What are the chances that J.D. Vance will ever serve as POTUS?

That link describes fifteen statistical fallacies. Which of them do you feel are present in my post?

The most obvious one is the metric fallacy (that graphic references it as both “McNamara’s Fallacy” and “Danger of Summary Metrics”) but there is also “Data Dredging”, a variation of “Survivorship Bias”, and implicitly a sampling bias by assuming the parameters of successorship today are the same as they were 150 years ago.

In general, you can’t just look at the summary statistics of a type of event, especially one with a limited number of instances, and make the frequentist induction that the relative incidence of past events reflects the future probability, especially with respect to a single instance to any defined level of confidence. As an example, if you rolled a six-sided die ten times and came up with four rolls of ‘5’, you couldn’t conclude that rolling any six-sided die (or even this particular die) has a 40% chance of getting a ‘5’. It just happens that the small sample set that you used had an unlikely but not impossible distribution, and even if the die used to develop the samples is actually biased it doesn’t reflect a general bias in all six-sided dice in the world.

If someone wanted to build an actual model that might possibly reflect all of the major contributors to the likelihood of a Vice President being promoted or elected to the Presidency, you’d need to list out the pertinent parameters of different conditions in which that consequence would occur, develop prior estimates of likelihood, and then apply the previous presidential administrations (both where the consequence does and does not occur) to generate posterior estimates to approach a general expectation. Even then, the great variability in confounding factors and the relatively low instances of vice presidential succession would provide a model with substantial uncertainties about how it would apply to the case of J.D. Vance.

Again, I’m not trying to single you out for criticism but there is a general tendency to believe that some ‘analysis’ is better than ‘no analysis’ even if the fundamental basis for the analysis is flawed, and making the underlying assumption that the future will be statistically reflected by the past without consideration for confounding factors and biases is just not methodologically correct.

Stranger

I’m going with Zero.
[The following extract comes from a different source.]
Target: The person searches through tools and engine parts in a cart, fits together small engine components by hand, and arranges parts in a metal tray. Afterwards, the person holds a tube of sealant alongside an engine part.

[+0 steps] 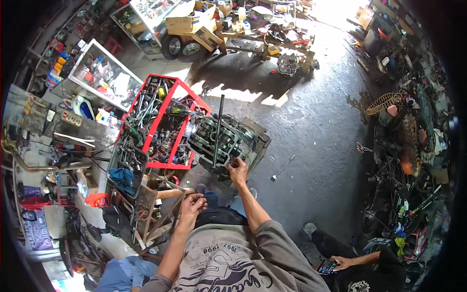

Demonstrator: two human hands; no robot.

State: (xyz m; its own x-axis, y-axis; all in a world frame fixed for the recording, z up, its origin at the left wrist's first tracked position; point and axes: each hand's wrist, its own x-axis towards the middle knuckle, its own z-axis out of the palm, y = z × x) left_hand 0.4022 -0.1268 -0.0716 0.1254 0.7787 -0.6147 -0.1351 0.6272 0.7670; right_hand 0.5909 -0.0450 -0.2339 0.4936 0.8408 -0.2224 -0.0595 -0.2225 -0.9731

Harris is going to blow The Clown Car off the road in November. Vance will catch the heat for the loss and he is likely never going to rise farther. Might not be Done, but will never go higher.

I like your confidence but I think a lot of people don’t realize it’s a big country with many Americans who have a bizarre nostalgia for the first Trump presidency and/or are convinced that Joe Biden and Kamala Harris are the twin harbingers of doom. Vance doesn’t seem to be doing the GOP any favors with overall appeal but I think the media tends to understate the appeal of his views, as extreme as they are, among a demographic of low information and extremist people who often don’t show up in the polls or vote regularly. And as much as Trump no longer attracts the large crowds that he did in 2016, there are still a lot of people who would rather vote for him, even if reluctantly, than a ‘liberal’, Black-South Asian woman for president.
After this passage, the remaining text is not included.